# "This episode was canceled because of a programming update. (13)"



## dre2112 (Oct 12, 2009)

I had 3 shows not record over the last 2 days because of "This episode was canceled because of a programming update. (13)" according to my history.

What's this about? I checked my setup, and the last software update was Oct 23.

The 3 shows that didn't record were all in the early morning between 2-6am.


----------



## The Merg (Jun 24, 2007)

The Guide Data as supplied to you when the show was initially set to record was updated/changed by Tribune Media Serivces. When DirecTV then sent you that change, it was enough of a change that the receiver believed the episode being aired was different than the episode that was set to record.

- Merg


----------



## Stuart Sweet (Jun 19, 2006)

Just out of curiosity, which shows were affected?


----------



## tothefloor (Jan 23, 2010)

Ahhhhh! Same thing happened last night! PISSED ME OFF!
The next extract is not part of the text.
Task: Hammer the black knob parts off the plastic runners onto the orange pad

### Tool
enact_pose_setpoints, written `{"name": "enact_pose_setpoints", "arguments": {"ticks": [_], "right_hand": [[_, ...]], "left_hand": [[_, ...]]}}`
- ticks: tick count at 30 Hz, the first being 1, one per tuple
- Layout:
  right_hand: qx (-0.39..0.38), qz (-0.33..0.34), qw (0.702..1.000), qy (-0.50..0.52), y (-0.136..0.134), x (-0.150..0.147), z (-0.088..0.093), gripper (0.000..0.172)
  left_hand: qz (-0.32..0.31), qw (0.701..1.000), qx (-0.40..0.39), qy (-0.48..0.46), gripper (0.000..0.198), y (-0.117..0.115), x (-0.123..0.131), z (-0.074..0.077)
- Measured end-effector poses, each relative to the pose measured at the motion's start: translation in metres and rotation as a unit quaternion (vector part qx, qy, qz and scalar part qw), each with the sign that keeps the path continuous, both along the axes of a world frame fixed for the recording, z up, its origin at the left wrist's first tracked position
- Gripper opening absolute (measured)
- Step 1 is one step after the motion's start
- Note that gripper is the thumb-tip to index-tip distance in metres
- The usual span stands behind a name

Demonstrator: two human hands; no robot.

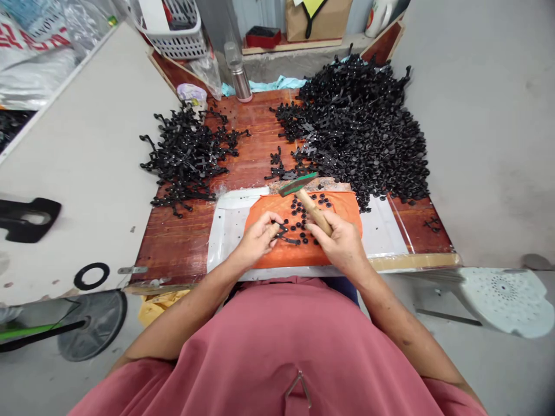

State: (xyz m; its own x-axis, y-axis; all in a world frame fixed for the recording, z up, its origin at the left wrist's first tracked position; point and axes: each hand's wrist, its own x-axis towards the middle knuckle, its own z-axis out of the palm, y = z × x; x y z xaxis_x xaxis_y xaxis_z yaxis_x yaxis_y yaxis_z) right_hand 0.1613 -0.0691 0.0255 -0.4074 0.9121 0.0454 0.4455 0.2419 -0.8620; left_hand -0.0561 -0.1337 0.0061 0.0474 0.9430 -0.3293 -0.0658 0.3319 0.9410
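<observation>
My right hand (pixel 342 240) is wrapped round the wooden handle of a hammer (pixel 315 209), whose green and dark head is raised over the far edge of an orange cloth (pixel 264 257). In my left hand (pixel 262 236) the fingers pinch a small black branched part (pixel 284 233), held just above the cloth. Several small round black caps (pixel 299 209) lie scattered on the cloth between my hands. Beneath the cloth is a white sheet (pixel 225 237).
A large heap of black parts (pixel 368 127) covers the back right of the red-brown table (pixel 173 248). A smaller pile (pixel 186 156) lies at the left. Behind stand a steel bottle (pixel 240 81), a grey basket (pixel 177 43) and a red box (pixel 263 37). Pale panels flank the table.
</observation>
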Motion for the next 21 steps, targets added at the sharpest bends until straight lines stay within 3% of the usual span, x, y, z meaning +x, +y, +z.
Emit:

It didint tape smallville, dollhouse nor warehouse 13!

No re-runs either!


----------



## JoeTheDragon (Jul 21, 2008)

tothefloor said:


> Ahhhhh! Same thing happened last night! PISSED ME OFF!
> 
> It didint tape smallville, dollhouse nor warehouse 13!
> 
> No re-runs either!


No new warehouse 13 last night.


----------



## bobnielsen (Jun 29, 2006)

The Haiti fundraiser carried on several channels last night caused that error message for one of my scheduled recordings.


----------



## dcowboy7 (May 23, 2008)

tothefloor said:


> Ahhhhh! Same thing happened last night! PISSED ME OFF!
> 
> It didint tape smallville, dollhouse nor warehouse 13!
> 
> No re-runs either!


Because none of these shows were on last nite.


----------



## jdspencer (Nov 8, 2003)

tothefloor said:


> Ahhhhh! Same thing happened last night! PISSED ME OFF!
> 
> It didint tape smallville, dollhouse nor warehouse 13!
> 
> No re-runs either!


I just have to ask this question!
How do you tape a show with a DVR?


----------



## SamC (Jan 20, 2003)

jdspencer said:


> I just have to ask this question!
> How do you tape a show with a DVR?


The same way you "dial" someone with a pushbutton phone, "shift" an electronic transmission into gear, or look at a web "page".


----------



## ARKDTVfan (May 19, 2003)

SamC said:


> The same way you "dial" someone with a pushbutton phone, "shift" an electronic transmission into gear, or look at a web "page".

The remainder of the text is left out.